The assassination in Mumbai of high-profile NCP leader Baba Ziauddin Siddique is a sad commentary on the law and order situation in a progressive state like Maharashtra, which boasts of having the best police force in India.
What is more shocking is that the threat to Siddique’s life was no secret. He had been provided Y-category security. The audacity displayed by the gangsters in shooting a senior politician in the heart of India’s financial capital also raises a question mark about governance in the state.
A native of Gopalganj in Bihar, Siddique was a politician with a happy-go-lucky persona, who easily made friends across party lines. A socialite from Bandra West, the constituency he represented three terms (2000 to 2009), Siddique rose up the political ladder, from being a Youth Congress activist to councillor, MLA to state minister.
He was known for throwing lavish iftar parties at which the who’s who of Bollywood, industry and politics were guests. Siddique was instrumental in ending the dispute between Bollywood stars Salman Khan and Shahrukh Khan and bringing them together again.
Siddique’s assassination shows the hollowness of the ruling Mahayuti alliance’s hollow promises about a zero-tolerance approach to crime in Maharashtra.
Once upon a time, Mumbai was notorious for gang wars — a feature which, at times, extended to an unsavoury nexus between crime and politics. Following Siddique’s death, the police are closely watching the role of the Lawrence Bishnoi gang, given the politician’s closeness with Salman Khan, who is also a target.
Siddique, who joined the NCP in February this year, ending his 48-year- long association with the Congress party, was going to be one of the star campaigners in mobilising Muslim votes for the Mahayuti, especially Deputy CM Ajit Pawar’s faction, which is struggling to keep its secular credentials intact, despite partnering with saffron parties — the BJP and Eknath Shinde-led Shiv Sena. In Siddique, the BJP and Shiv Sena had envisaged a dilution of Muslim anger, at least in those few constituencies where their individual candidates have cordial relations with minorities.
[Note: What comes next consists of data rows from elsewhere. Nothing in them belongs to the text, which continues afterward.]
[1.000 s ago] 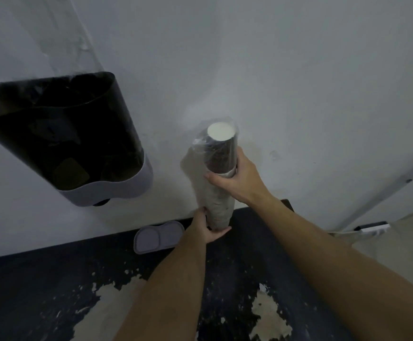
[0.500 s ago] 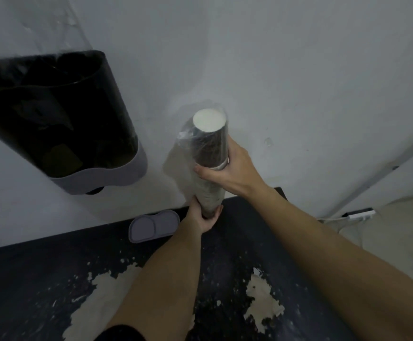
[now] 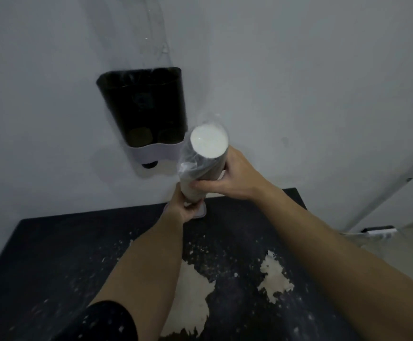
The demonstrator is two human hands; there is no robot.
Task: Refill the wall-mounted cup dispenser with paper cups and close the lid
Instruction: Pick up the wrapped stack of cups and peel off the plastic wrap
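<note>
A dark, see-through cup dispenser [image 3: 146,112] with a pale grey base hangs on the white wall, its top open. Just right of it I hold a stack of paper cups [image 3: 206,153] upright in a clear plastic sleeve, its white end facing me. My right hand [image 3: 232,177] grips the stack's upper part. Lower down, my left hand [image 3: 184,205] holds the bottom end of the sleeve. The dispenser's grey lid [image 3: 202,211] lies on the table behind my left hand, mostly hidden.
A black table [image 3: 52,254] with worn pale patches runs below the wall. At the far right a white power strip [image 3: 378,231] lies on the floor beside a pale door frame [image 3: 385,188].
The view has swung left, bringing the dispenser toward the centre. The cup stack has risen and tilted closer to the dispenser. Both hands keep their hold.
</note>
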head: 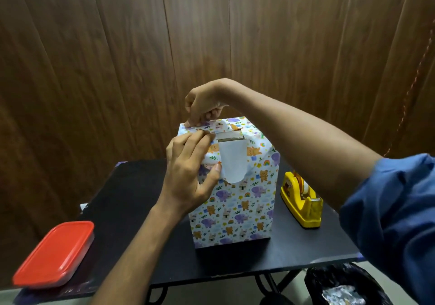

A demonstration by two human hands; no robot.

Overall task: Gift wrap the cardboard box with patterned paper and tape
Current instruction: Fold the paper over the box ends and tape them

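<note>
Wood-panel wall behind, black tabletop (146,210) below. I see cardboard box (237,137) upright at centre, clad in patterned paper (240,205), white flap hanging over top edge. My left hand (188,175) pinches paper at 10 o'clock corner; right hand (202,104) fingers press fold beside it. Yellow tape dispenser (302,201) at 3 o'clock, red-lidded container (55,253) at 8 o'clock.

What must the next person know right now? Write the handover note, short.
Left hand: holds down the folded patterned paper at the top of the upright cardboard box.
Right hand: pinches the paper at the box's far top edge.
Yellow tape dispenser: on the black table, right of the box.
Done: sides wrapped.
Left: a white flap hangs loose and bare cardboard shows at the top; fold it shut and tape.
</note>
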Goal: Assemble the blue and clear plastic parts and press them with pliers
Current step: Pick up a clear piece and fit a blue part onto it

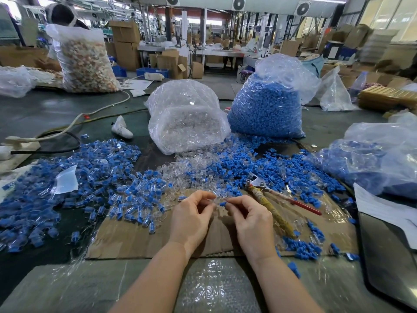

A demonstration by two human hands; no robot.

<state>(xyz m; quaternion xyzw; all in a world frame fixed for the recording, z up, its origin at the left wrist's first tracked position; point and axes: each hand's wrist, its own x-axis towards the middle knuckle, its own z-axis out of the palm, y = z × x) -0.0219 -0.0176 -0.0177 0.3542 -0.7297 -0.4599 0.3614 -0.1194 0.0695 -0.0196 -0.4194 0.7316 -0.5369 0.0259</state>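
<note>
Over a sheet of cardboard (140, 240) my two hands meet at the fingertips. My left hand (191, 219) pinches a small clear plastic part (217, 198). My right hand (248, 219) pinches a small blue plastic part (222, 203) right beside it. The pliers (273, 199), with one taped and one red handle, lie on the cardboard just right of my right hand. Loose blue parts (259, 170) and clear parts (178, 168) are heaped just beyond my hands. A wide spread of joined blue-and-clear pieces (101, 184) covers the left.
A bag of clear parts (187, 118) and a tall bag of blue parts (268, 105) stand behind the heaps. Another bag of blue pieces (372, 159) lies at right, above white paper (383, 208). Cables (67, 129) run at far left. A person works at back left.
</note>
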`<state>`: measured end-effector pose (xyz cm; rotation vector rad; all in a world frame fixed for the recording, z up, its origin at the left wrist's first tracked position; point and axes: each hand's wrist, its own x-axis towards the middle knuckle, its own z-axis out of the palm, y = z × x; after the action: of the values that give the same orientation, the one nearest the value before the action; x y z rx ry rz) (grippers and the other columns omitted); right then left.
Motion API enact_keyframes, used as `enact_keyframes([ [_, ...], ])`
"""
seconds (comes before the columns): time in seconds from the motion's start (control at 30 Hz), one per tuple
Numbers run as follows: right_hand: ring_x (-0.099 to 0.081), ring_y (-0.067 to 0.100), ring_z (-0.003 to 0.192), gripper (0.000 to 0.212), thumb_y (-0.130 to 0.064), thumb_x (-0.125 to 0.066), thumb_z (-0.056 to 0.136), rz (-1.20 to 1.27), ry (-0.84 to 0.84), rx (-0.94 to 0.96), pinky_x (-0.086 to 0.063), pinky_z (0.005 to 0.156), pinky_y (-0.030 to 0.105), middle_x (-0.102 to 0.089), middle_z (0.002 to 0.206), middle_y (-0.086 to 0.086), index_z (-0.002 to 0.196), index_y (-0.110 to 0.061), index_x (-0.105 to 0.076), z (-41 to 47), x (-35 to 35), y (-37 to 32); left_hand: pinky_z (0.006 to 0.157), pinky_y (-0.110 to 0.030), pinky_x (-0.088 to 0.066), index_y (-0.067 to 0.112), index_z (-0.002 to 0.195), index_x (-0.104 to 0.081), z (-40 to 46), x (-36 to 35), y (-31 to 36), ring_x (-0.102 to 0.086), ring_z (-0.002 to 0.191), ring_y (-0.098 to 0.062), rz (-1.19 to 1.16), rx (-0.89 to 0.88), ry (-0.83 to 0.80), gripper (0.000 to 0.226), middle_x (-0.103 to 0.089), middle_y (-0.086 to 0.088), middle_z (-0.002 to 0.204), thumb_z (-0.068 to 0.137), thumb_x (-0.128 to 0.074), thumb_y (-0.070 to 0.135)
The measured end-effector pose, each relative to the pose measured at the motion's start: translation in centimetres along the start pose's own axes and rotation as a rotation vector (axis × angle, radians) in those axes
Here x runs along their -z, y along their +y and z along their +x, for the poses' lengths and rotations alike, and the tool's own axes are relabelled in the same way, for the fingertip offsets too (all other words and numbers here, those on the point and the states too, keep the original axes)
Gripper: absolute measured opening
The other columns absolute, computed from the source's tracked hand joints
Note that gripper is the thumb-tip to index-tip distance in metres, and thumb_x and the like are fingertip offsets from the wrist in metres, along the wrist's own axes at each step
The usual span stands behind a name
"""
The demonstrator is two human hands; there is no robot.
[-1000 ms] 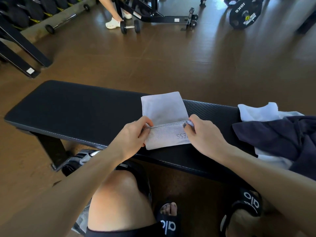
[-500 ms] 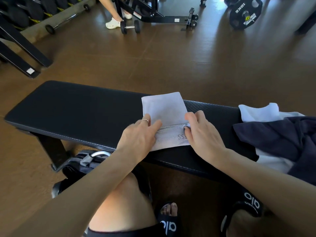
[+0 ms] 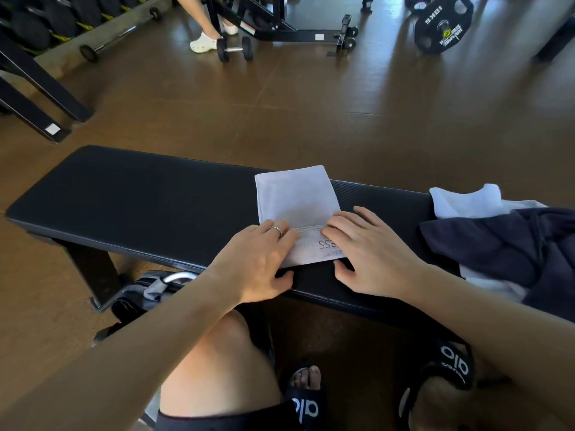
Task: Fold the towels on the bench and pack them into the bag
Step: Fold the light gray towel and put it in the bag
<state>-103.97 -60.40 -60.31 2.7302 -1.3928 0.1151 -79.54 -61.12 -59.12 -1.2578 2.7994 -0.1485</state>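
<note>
While both hands lie flat on it, the folded grey towel (image 3: 297,206) sits on the black bench (image 3: 140,197), right of the bench's middle, its far edge close to the far side of the pad and its near edge just short of the near side. The left hand (image 3: 258,262) presses the towel's near left corner with straight fingers laid close together; a ring (image 3: 276,230) shows on one of them, and the thumb rests on the pad beside the cloth. The right hand (image 3: 370,256) presses the near right corner — fingers straight and a little spread, thumb on the bench just off the towel's edge. Neither hand pinches or curls round the cloth. Between the two hands a stitched hem runs across the towel, and below it printed letters are partly covered.

At the right end of the bench lies a heap of unfolded cloth: a white towel (image 3: 466,202) with a dark navy one (image 3: 504,244) draped over it, near the right hand but apart from it. Under the bench on the left, a grey and black bag (image 3: 149,290) stands on the brown floor (image 3: 342,113), partly hidden by the left forearm. The person's knee and black slides (image 3: 454,365) show below — further off, a small dumbbell (image 3: 235,48) and a weight plate (image 3: 443,24) rest on the floor.
</note>
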Motion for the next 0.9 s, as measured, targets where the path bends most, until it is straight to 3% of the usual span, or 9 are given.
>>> enact_keyframes([
  [0.13,-0.06,0.021,0.109,0.039,-0.028,-0.049,0.083,0.027,0.029,-0.025,-0.038,0.108,0.041,-0.065,0.116,0.0,0.116,-0.016,-0.066,0.3,-0.5,0.4,0.067,-0.032,-0.045,0.015,0.111,-0.055,0.3,0.2,0.2,-0.058,0.086,-0.024,0.06,0.042,0.004,0.042,-0.058,-0.002,0.101,0.074,-0.056,0.034],
  [0.23,-0.064,0.019,0.095,0.033,-0.027,-0.043,0.087,0.079,0.108,-0.065,-0.043,0.1,0.038,-0.07,0.103,-0.001,0.106,-0.015,-0.067,0.5,-0.6,0.6,0.054,-0.032,-0.038,0.012,0.096,-0.056,0.3,0.9,0.2,-0.058,0.068,-0.026,0.006,0.072,0.067,0.034,-0.056,-0.002,0.084,0.077,-0.035,0.032],
  [0.3,-0.06,0.019,0.076,0.029,-0.026,-0.04,0.087,0.144,0.166,-0.097,-0.046,0.086,0.035,-0.066,0.085,-0.003,0.097,-0.015,-0.065,0.6,-0.1,0.6,0.05,-0.032,-0.035,0.012,0.093,-0.053,0.2,1.4,0.1,-0.055,0.06,-0.028,-0.07,0.11,0.085,0.039,-0.05,0.0,0.08,0.08,-0.023,0.033],
  [0.4,-0.045,0.015,0.056,0.015,-0.024,-0.04,0.086,0.282,0.237,-0.141,-0.033,0.062,0.027,-0.048,0.063,-0.009,0.085,-0.017,-0.053,0.4,1.3,0.5,0.054,-0.035,-0.036,0.014,0.094,-0.05,-0.3,2.6,-0.2,-0.049,0.06,-0.027,-0.256,0.201,0.102,0.022,-0.042,0.006,0.083,0.09,-0.032,0.026],
  [0.47,-0.043,0.014,0.051,0.013,-0.025,-0.042,0.086,0.38,0.223,-0.212,-0.024,0.054,0.024,-0.042,0.057,-0.009,0.087,-0.018,-0.052,0.4,2.0,0.7,0.061,-0.038,-0.043,0.019,0.093,-0.048,-0.7,3.1,-0.6,-0.05,0.068,-0.021,-0.482,0.27,0.034,0.007,-0.047,0.005,0.083,0.095,-0.041,0.02],
  [0.63,-0.044,0.013,0.053,0.01,-0.019,-0.05,0.094,0.581,0.11,-0.323,-0.028,0.053,0.027,-0.044,0.057,-0.007,0.085,-0.024,-0.048,0.4,1.7,1.2,0.053,-0.022,-0.035,0.024,0.093,-0.054,-1.2,2.7,-0.9,-0.042,0.058,-0.01,-0.789,0.379,0.023,0.016,-0.053,-0.001,0.074,0.098,-0.045,0.013],
  [0.77,-0.047,0.014,0.056,0.009,-0.024,-0.049,0.094,0.691,0.086,-0.399,-0.036,0.055,0.035,-0.053,0.062,-0.004,0.087,-0.02,-0.053,0.7,1.4,1.1,0.056,-0.029,-0.039,0.03,0.097,-0.054,-1.4,1.8,-1.1,-0.043,0.057,-0.009,-0.851,0.444,0.024,0.016,-0.055,-0.001,0.073,0.099,-0.047,0.015],
  [0.9,-0.05,0.011,0.057,0.012,-0.035,-0.049,0.099,0.811,0.068,-0.496,-0.042,0.057,0.036,-0.058,0.067,-0.003,0.093,-0.025,-0.053,1.4,1.0,1.3,0.062,-0.033,-0.041,0.026,0.1,-0.056,-1.3,1.2,-1.1,-0.048,0.067,-0.014,-0.926,0.535,0.039,0.009,-0.062,-0.013,0.088,0.1,-0.048,0.022],
])
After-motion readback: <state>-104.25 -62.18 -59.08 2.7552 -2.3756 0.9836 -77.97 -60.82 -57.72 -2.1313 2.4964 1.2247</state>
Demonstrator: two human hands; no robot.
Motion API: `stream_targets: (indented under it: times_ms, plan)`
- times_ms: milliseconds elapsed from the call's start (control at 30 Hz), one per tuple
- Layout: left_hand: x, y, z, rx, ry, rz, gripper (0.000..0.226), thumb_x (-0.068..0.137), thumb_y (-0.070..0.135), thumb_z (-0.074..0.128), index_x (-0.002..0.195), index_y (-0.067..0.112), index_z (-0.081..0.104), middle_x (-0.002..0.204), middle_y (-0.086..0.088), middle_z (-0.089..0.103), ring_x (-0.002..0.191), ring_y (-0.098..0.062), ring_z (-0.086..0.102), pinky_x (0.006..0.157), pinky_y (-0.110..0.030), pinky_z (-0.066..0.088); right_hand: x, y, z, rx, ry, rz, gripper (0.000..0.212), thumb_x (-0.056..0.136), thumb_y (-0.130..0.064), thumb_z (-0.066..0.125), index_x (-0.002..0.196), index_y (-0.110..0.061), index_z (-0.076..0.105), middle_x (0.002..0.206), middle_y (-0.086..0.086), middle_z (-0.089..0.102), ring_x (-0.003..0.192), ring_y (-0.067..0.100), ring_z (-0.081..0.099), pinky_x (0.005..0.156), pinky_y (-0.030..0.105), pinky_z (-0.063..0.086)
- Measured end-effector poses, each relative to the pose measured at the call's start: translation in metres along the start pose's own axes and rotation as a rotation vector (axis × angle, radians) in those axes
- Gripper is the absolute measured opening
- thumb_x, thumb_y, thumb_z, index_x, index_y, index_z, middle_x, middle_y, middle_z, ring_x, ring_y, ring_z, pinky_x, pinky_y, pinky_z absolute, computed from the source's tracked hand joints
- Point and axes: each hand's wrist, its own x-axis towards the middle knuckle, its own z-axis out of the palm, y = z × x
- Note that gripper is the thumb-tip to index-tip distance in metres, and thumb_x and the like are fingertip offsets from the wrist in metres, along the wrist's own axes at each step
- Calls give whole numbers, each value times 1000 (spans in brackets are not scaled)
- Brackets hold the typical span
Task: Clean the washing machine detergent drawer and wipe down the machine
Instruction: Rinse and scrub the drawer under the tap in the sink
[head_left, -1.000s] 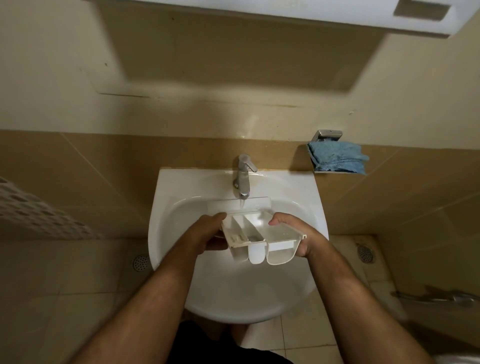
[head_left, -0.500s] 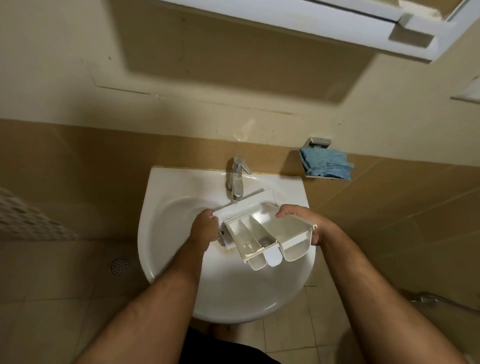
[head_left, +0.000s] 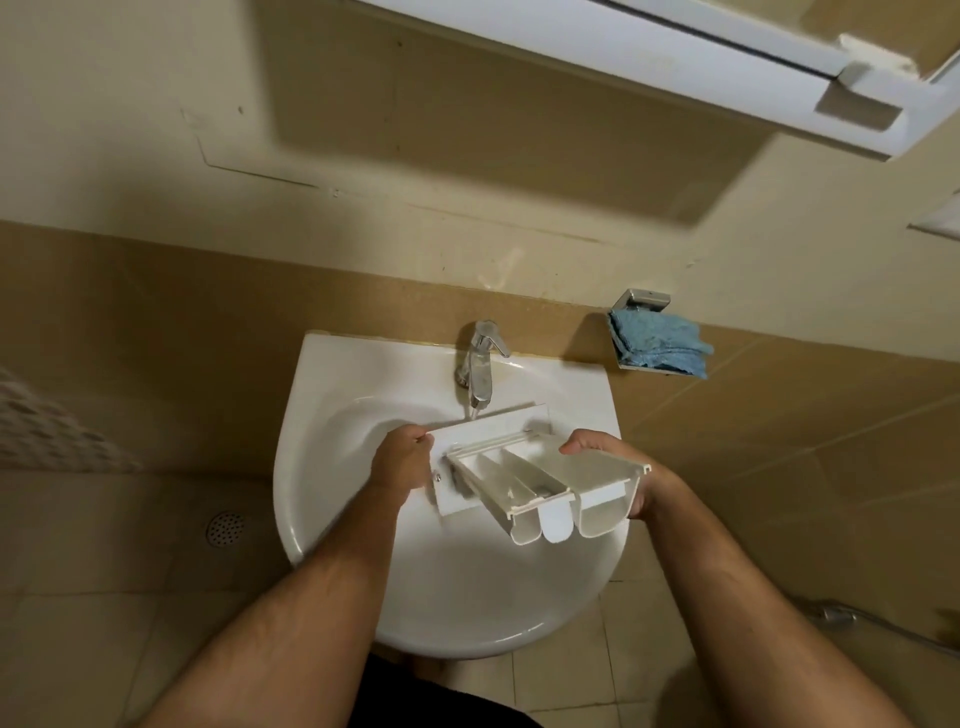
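Observation:
A white plastic detergent drawer (head_left: 524, 483) with several compartments hangs tilted over the white basin (head_left: 332, 441), its front panel toward the tap. My left hand (head_left: 400, 462) grips the left end of that front panel. My right hand (head_left: 618, 473) holds the drawer's right side wall, fingers curled over its top edge. A thin stream of water runs from the chrome tap (head_left: 480, 369) onto the front panel's upper edge. The washing machine is out of view.
A folded blue cloth (head_left: 657, 345) lies on a small wall shelf right of the basin. A white cabinet (head_left: 727, 67) hangs overhead. A round floor drain (head_left: 226, 527) sits left of the basin, and a hose fitting (head_left: 836, 616) at the lower right.
The drawer has swung so its back end points down and right, and it sits lower in the view. Both hands kept their hold. The camera has tilted upward.

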Motion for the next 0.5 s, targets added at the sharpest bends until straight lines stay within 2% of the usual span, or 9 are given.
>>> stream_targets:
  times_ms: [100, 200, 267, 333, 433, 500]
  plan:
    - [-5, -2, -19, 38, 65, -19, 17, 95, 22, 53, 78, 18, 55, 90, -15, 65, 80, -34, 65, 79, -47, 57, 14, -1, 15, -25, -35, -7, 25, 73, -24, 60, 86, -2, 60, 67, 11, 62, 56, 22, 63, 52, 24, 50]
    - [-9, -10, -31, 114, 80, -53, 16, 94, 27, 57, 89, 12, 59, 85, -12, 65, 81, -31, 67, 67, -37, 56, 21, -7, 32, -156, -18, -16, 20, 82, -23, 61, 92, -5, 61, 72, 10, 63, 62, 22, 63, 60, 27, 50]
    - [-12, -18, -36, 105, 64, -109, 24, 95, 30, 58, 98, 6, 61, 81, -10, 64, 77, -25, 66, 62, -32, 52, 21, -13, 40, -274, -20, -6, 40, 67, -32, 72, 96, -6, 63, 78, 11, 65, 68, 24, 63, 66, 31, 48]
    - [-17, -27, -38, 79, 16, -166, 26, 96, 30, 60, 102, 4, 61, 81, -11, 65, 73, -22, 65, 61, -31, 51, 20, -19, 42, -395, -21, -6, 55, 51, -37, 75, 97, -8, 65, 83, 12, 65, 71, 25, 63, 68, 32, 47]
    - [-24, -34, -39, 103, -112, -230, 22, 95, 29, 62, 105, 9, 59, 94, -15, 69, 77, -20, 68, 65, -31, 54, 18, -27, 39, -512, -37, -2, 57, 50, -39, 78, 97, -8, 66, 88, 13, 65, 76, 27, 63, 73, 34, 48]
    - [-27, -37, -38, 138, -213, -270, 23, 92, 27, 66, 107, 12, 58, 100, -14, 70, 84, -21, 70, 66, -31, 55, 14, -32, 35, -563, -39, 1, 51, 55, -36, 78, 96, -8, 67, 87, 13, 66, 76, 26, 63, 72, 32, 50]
With the state going to polls next month, Siddique’s killing casts a shadow on the Shinde-led Mahayuti’s tall claims of good governance. Importantly, it badly dents the image of Deputy CM and Home Minister Devendra Fadnavis, who has already come under severe attack from the Opposition regarding law-and-order failure in the state. More so, when he is being projected within the BJP as the unchallenged leader — perhaps, even the next CM — if the alliance is voted to power.
In a fiercely contested election for 288 Assembly seats, with a three-party coalition on either side, the Mahayuti versus the Maha Vikas Aghadi — every incident, big or small, is going to matter for Maharashtra.